Hackers operating a wide-scale malware attack could have affected over 300,000 wireless routers across the world, a report reveals. 

Researchers Team Cymru say that the attack is not limited to one type or brand of device, noting that D-Link, Micronet, Tenda and TP-Link routers have been compromised. 

While only a small number of people are thought to have been affected in the UK, the attack is seen as part of a growing trend. 

Over 300,000 home and small office routers infected by malware
Your mine now: Changes to DNS settings could redirect customers to scam sites

The largest number of affected devices are located in Vietnam, Italy, Thailand, Indonesia, Colombia, Turkey, Ukraine, Bosnia and Herzegovina, and Serbia. 
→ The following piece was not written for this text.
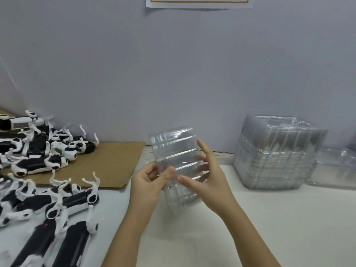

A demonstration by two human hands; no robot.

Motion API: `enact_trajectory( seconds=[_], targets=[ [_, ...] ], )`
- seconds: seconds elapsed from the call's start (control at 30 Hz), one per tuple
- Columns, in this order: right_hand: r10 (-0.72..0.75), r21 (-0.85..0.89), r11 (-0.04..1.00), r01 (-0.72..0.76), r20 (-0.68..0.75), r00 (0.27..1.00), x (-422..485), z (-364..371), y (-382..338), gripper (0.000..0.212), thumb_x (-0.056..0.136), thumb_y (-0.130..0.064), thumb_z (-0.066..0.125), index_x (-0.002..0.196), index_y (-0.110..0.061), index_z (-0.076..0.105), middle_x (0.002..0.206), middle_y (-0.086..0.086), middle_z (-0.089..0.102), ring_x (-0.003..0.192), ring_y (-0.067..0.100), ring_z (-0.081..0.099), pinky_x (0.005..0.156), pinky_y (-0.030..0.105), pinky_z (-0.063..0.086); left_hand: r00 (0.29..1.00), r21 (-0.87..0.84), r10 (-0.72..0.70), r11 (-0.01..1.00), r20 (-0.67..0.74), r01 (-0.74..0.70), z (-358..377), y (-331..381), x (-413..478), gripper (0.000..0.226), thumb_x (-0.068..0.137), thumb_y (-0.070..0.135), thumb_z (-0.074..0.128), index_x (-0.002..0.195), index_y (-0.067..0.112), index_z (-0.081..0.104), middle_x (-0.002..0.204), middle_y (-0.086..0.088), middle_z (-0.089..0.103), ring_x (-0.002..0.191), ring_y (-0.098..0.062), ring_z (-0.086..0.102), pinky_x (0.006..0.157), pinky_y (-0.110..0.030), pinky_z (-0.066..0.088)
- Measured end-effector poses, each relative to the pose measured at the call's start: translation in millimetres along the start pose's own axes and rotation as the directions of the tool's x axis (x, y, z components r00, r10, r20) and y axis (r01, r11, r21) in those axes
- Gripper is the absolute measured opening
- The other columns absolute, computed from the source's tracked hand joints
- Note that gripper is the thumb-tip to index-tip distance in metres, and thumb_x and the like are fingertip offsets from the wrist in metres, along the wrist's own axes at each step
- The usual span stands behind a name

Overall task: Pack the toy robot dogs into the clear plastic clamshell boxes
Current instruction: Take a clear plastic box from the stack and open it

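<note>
Head view, box: a clear ribbed plastic clamshell box (pixel 174 149) is held upright above the white table (pixel 260 228), mid-frame.
Left grip: the left hand (pixel 148 183) pinches its lower left edge.
Right grip: the right hand (pixel 209 182) is clamped on the lower right edge, thumb in front.
Handling: likely light, thin, springy and slick; best held by the rims.
Dogs: black-and-white toy robot dogs (pixel 50 160) are heaped at left, unpacked.

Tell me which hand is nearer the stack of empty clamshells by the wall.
Right. The right hand holds the clear box just left of the stack; the left hand grips the box's far side, further away.
</note>
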State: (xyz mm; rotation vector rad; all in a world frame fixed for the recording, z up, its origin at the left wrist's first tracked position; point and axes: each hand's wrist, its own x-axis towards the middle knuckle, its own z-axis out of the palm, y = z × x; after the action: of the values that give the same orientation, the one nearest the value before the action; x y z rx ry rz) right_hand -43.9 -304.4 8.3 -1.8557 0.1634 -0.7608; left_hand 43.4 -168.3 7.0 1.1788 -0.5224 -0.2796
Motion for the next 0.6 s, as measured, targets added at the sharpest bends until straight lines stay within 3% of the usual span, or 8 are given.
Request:
enact_trajectory(
  seconds=[0.13,0.33,0.5,0.6],
  targets=[
    [0.019,0.042,0.999,-0.019,-0.007,1.0,-3,-5,1,0.095,0.072,-0.025,0.087,0.143,-0.053,0.03,0.108,-0.032,0.055,0.094,0.003,0.064,0.07,0.018,0.053,1.0,0.096,-0.015,0.995,-0.002,0.015,3,0,3,0.036,0.065,0.032,0.076,0.096,0.016,0.072,0.093,-0.005,0.076,0.089,-0.021,0.072,0.072,-0.03,0.06],
    [0.034,0.115,0.993,-0.027,-0.062,0.998,1,-8,7,0.084,0.07,-0.015,0.087,0.126,-0.063,0.046,0.101,-0.017,0.065,0.078,0.007,0.065,0.068,0.021,0.053,1.0,0.12,0.017,0.993,-0.014,-0.015,0,0,3,0.036,0.064,0.031,0.076,0.096,0.013,0.072,0.093,-0.006,0.076,0.087,-0.02,0.073,0.075,-0.034,0.06],
    [0.025,0.136,0.991,-0.01,-0.108,0.994,5,-17,8,0.079,0.074,-0.011,0.083,0.123,-0.063,0.05,0.095,-0.019,0.066,0.069,0.005,0.059,0.068,0.021,0.053,1.0,0.101,0.016,0.995,-0.016,-0.014,-7,-1,4,0.036,0.067,0.029,0.075,0.097,0.01,0.071,0.09,-0.007,0.076,0.081,-0.017,0.073,0.069,-0.03,0.06],
    [0.013,0.126,0.992,0.002,-0.116,0.993,4,-22,7,0.077,0.077,-0.015,0.081,0.127,-0.062,0.045,0.097,-0.017,0.064,0.07,0.003,0.059,0.067,0.021,0.053,0.999,-0.002,-0.038,0.999,0.002,0.038,-11,-4,6,0.027,0.067,0.025,0.075,0.091,0.013,0.074,0.088,-0.007,0.076,0.078,-0.017,0.073,0.062,-0.027,0.059]
  ],
)
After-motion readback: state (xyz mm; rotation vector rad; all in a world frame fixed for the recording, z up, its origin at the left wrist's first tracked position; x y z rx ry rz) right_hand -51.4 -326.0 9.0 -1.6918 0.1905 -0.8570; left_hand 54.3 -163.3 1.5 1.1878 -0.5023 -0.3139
The routers were all of the SOHO (Small Office, Home Office) variety, similar to the type of kit the average domestic customer uses in the home and all of the passwords had been changed from the default admin name. 

Changing the default passwords of your home broadband router and picking a strong password is a standard security measure everyone should undertake when setting up a new bit of hardware. 

Compromised devices would have had DNS settings altered by the attack, potentially exposing customers to fake bank sites, phishing sites and other forms of attack. 

Hacked devices will have their DNS redirected to one of two IP addresses, either 5.45.75.11 or 5.45.75.36. Team Cymru’s report advises that customers should check their DNS settings of devices and if possible disable remote access. 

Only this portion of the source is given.